6_partofpart.pdf (44.2 KB)
6_partofpart_textboxremove.pdf (2.8 KB)

hi,

When text is extracted from the 6_partofpart.pdf file, “BP2-08” can be extracted, but “BP2-05” cannot. When I checked using the PDF editor, “B”, “P”, “2”, “-”, “0”, and “5” were the shapes. Can’t we extract this to text using aspose?

For reference, all characters in the 6_partofpart_textboxremove.pdf file are shapes.

andrey.nekrasov · January 17, 2023, 4:32pm

We have opened the following new ticket(s) in our internal issue tracking system and will deliver their fixes according to the terms mentioned in Free Support Policies.

  Issue ID(s): PDFNET-53482

You can obtain Paid Support services if you need support on a priority basis, along with the direct access to our Paid Support management team.

choiys · January 17, 2023, 10:38pm

What does PDFNET-53482 mean?
I don’t know if the issue is to develop a function to extract text from a shape or to check the possibility of development.

andrey.nekrasov · January 18, 2023, 10:17am

@choiys
This issue is to investigate and to search workaround if possible. For now, we don’t have plans to implement this feature.

choiys · January 18, 2023, 10:56am

Are you an employee here? This is the first time I receive a strange answer saying that there is no plan.

andrey.nekrasov · January 18, 2023, 2:19pm

@choiys

We are sorry if any of our previous replies caused any confusion here. Please note that Aspose.PDF is specialized to deal with only PDF documents and their conversion into other file formats. Recognizing text from an image or shape is out of the scope of the API.

Furthermore, Aspose.PDF offers a feature to convert scanned PDF documents into searchable PDF document where it uses third party OCR.

Your provided PDF has mixed content i.e. text and images. Whereas, images in your PDF are drawn graphics actually. So we logged an investigation ticket in order to determine whether there is any workaround to extract text from it or not. Apparently, it could be achieved by converting the whole page to image and then perform OCR on that image because at the moment drawn objects/shapes from the PDF cannot be extracted. Another dedicated ticket to extract drawn shapes is already logged in our issue tracking system as PDFNET-51913.

Therefore, we are afraid that your requirements cannot be achieved using Aspose.PDF only. You can however, convert PDF Pages to Images and then perform OCR on them using Aspose.OCR. In case you have further concerns, please feel free to share.

choiys · January 20, 2023, 4:25am

Thank you for the detailed reply.
In fact, I also have the “Aspose.Total” solution, so I tried OCR after converting the shape object into an image, but the ocr did not work well because there were many lines or other shapes crossing the shape.
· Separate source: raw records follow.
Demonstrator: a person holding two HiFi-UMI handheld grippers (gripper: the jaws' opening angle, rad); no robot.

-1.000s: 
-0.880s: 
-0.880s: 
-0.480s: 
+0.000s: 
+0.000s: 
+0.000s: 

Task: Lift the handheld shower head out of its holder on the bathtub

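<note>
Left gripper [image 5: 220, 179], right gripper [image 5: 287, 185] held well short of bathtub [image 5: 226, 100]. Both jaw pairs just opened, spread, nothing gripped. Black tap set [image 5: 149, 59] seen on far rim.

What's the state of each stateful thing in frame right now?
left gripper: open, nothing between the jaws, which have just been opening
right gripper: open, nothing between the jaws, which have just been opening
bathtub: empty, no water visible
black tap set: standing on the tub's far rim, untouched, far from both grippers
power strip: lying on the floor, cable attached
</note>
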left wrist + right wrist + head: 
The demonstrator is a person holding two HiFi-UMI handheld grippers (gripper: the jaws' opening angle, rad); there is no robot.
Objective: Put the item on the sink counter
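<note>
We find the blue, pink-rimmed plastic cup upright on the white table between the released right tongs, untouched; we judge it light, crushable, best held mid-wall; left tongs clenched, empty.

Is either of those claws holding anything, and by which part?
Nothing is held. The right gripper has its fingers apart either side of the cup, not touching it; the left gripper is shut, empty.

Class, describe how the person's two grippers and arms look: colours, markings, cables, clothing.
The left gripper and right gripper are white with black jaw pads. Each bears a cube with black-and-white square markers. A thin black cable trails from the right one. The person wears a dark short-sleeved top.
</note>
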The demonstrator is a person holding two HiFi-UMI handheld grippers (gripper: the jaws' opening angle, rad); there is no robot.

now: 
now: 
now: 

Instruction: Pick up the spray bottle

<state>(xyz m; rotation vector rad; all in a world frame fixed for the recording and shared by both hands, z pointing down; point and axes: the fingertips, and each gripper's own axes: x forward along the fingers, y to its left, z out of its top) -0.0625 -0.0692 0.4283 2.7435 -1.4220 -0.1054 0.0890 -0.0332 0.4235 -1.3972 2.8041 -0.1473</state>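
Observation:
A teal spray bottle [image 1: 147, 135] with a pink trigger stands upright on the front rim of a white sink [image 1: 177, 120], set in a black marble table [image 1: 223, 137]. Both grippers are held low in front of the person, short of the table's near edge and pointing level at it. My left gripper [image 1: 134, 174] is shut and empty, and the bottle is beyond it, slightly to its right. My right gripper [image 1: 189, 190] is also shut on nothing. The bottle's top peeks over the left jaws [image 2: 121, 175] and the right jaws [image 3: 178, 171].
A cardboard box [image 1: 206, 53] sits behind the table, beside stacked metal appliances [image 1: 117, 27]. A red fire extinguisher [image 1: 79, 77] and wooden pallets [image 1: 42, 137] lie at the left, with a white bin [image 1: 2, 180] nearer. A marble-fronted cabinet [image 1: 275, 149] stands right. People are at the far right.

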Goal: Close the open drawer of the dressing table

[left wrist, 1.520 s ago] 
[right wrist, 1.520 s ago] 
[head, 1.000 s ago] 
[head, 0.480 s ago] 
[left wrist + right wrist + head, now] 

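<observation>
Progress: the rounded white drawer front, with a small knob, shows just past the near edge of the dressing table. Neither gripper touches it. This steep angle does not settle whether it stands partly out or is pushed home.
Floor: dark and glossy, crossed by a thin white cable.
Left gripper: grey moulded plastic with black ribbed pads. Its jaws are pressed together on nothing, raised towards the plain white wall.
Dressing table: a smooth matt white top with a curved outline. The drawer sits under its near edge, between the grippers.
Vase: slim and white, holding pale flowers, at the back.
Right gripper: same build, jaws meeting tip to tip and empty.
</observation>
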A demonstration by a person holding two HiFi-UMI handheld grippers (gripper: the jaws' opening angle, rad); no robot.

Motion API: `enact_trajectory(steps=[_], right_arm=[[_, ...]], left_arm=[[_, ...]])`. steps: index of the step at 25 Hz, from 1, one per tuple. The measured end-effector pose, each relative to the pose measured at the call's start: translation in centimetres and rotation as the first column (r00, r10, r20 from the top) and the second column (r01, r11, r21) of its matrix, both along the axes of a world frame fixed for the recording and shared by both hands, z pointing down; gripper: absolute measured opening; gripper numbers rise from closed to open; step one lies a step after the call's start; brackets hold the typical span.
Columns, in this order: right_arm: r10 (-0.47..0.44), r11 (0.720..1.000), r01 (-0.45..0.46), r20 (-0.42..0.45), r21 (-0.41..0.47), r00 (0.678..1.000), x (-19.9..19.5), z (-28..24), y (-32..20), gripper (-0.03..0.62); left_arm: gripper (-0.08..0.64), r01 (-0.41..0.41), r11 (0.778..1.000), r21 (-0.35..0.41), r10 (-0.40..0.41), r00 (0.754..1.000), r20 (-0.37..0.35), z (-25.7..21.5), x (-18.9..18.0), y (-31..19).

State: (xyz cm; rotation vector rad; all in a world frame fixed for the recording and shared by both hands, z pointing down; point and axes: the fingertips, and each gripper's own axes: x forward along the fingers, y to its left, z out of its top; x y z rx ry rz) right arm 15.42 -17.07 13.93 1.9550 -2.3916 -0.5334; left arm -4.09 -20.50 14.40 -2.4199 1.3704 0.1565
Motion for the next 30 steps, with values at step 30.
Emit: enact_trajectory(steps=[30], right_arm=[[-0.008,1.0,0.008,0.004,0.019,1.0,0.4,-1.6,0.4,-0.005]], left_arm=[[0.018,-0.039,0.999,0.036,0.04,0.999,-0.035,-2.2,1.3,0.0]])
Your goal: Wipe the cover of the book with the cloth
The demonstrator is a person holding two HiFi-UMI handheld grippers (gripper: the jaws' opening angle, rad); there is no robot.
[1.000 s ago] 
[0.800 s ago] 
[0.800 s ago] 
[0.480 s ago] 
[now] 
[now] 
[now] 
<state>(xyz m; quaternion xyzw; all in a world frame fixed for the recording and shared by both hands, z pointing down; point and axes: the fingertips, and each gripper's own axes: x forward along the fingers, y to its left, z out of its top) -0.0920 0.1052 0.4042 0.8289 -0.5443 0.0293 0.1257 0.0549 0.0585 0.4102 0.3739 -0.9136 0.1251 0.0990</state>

Therefore, a function to extract characters directly from a shape object was needed.

It looks like issue PDFNET-51913 will need to be resolved to achieve that, so I’ll wait.

thank you.

andrey.nekrasov · January 24, 2023, 3:43pm

We have opened the following new ticket(s) in our internal issue tracking system and will deliver their fixes according to the terms mentioned in Free Support Policies.

Issue ID(s): PDFNET-51913

You can obtain Paid Support services if you need support on a priority basis, along with the direct access to our Paid Support management team.

andrey.nekrasov · January 24, 2023, 3:48pm

We will keep you posted here on further updates and let you know when this issue will get resolved.

When PDFNET-51913 is fixed, we will be able to provide a code snippet how to extract text from shape using third-party OCR. We will inform you when PDFNET-51913 and PDFNET-53482 are fixed.

aspose.notifier · August 17, 2023, 11:47pm

The issues you have found earlier (filed as PDFNET-51913) have been fixed in Aspose.PDF for .NET 23.8.